Sedaghatian Type Spondylometaphyseal Dysplasia
Description
Sedaghatian Type Spondylometaphyseal Dysplasia (SMD-SED) is a rare genetic disorder characterized by skeletal abnormalities affecting mainly the spine and long bones. It is a type of spondylometaphyseal dysplasia, a group of conditions affecting the development of the spine and the ends of long bones (metaphyses).
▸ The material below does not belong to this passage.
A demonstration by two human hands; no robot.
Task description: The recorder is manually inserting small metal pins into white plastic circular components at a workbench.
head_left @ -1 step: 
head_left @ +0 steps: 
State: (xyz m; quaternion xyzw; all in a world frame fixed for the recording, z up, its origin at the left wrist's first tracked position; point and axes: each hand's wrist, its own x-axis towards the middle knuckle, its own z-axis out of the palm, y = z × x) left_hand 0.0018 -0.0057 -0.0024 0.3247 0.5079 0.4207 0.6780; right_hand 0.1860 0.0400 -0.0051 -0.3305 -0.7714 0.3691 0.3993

This blog post delves into the specifics of SMD-SED, covering its signs, causes, inheritance, diagnosis, management, and ways to thrive with the condition.
Genes Involved
SMD-SED is caused by mutations in the COL2A1 gene. This gene provides instructions for making type II collagen, a protein crucial for the development of cartilage, which is the flexible tissue found in joints and other parts of the body. Mutations in COL2A1 disrupt the normal production of type II collagen, leading to the skeletal abnormalities observed in SMD-SED.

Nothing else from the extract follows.